BEGIN

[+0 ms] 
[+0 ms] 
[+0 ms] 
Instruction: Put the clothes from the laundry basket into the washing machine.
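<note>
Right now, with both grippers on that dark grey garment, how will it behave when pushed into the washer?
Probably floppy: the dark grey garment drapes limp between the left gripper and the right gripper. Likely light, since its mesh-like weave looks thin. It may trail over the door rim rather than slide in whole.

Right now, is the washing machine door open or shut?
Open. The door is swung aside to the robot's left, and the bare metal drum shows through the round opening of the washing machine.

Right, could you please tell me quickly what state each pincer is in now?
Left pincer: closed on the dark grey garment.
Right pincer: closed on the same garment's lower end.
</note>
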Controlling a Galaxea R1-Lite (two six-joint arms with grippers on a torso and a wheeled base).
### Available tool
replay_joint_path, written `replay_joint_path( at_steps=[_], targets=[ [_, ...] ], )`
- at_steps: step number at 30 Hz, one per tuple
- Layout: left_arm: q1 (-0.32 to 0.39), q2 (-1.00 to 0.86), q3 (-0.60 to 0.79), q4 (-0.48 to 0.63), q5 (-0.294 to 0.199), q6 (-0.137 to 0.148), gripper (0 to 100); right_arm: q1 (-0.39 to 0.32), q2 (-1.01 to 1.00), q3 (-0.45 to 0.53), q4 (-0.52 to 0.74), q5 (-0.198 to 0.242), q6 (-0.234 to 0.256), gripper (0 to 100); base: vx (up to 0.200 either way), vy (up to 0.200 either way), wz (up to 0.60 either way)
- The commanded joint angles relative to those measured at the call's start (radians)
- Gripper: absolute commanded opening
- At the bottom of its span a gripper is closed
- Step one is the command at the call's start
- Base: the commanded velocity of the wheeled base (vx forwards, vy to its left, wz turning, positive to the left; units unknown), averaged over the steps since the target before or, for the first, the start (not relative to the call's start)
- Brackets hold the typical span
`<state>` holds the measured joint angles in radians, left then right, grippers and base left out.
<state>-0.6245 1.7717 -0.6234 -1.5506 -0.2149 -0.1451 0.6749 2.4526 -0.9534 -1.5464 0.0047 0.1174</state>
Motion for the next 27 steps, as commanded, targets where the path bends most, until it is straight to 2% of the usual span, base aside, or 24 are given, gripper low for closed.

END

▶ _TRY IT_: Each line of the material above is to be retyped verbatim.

▶ _WRITTEN SOLUTION_:
[+0 ms] 
[+0 ms] 
[+0 ms] 
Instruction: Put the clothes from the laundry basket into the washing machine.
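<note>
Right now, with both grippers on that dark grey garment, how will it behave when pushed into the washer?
Probably floppy: the dark grey garment drapes limp between the left gripper and the right gripper. Likely light, since its mesh-like weave looks thin. It may trail over the door rim rather than slide in whole.

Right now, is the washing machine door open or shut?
Open. The door is swung aside to the robot's left, and the bare metal drum shows through the round opening of the washing machine.

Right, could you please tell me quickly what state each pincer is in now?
Left pincer: closed on the dark grey garment.
Right pincer: closed on the same garment's lower end.
</note>
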Controlling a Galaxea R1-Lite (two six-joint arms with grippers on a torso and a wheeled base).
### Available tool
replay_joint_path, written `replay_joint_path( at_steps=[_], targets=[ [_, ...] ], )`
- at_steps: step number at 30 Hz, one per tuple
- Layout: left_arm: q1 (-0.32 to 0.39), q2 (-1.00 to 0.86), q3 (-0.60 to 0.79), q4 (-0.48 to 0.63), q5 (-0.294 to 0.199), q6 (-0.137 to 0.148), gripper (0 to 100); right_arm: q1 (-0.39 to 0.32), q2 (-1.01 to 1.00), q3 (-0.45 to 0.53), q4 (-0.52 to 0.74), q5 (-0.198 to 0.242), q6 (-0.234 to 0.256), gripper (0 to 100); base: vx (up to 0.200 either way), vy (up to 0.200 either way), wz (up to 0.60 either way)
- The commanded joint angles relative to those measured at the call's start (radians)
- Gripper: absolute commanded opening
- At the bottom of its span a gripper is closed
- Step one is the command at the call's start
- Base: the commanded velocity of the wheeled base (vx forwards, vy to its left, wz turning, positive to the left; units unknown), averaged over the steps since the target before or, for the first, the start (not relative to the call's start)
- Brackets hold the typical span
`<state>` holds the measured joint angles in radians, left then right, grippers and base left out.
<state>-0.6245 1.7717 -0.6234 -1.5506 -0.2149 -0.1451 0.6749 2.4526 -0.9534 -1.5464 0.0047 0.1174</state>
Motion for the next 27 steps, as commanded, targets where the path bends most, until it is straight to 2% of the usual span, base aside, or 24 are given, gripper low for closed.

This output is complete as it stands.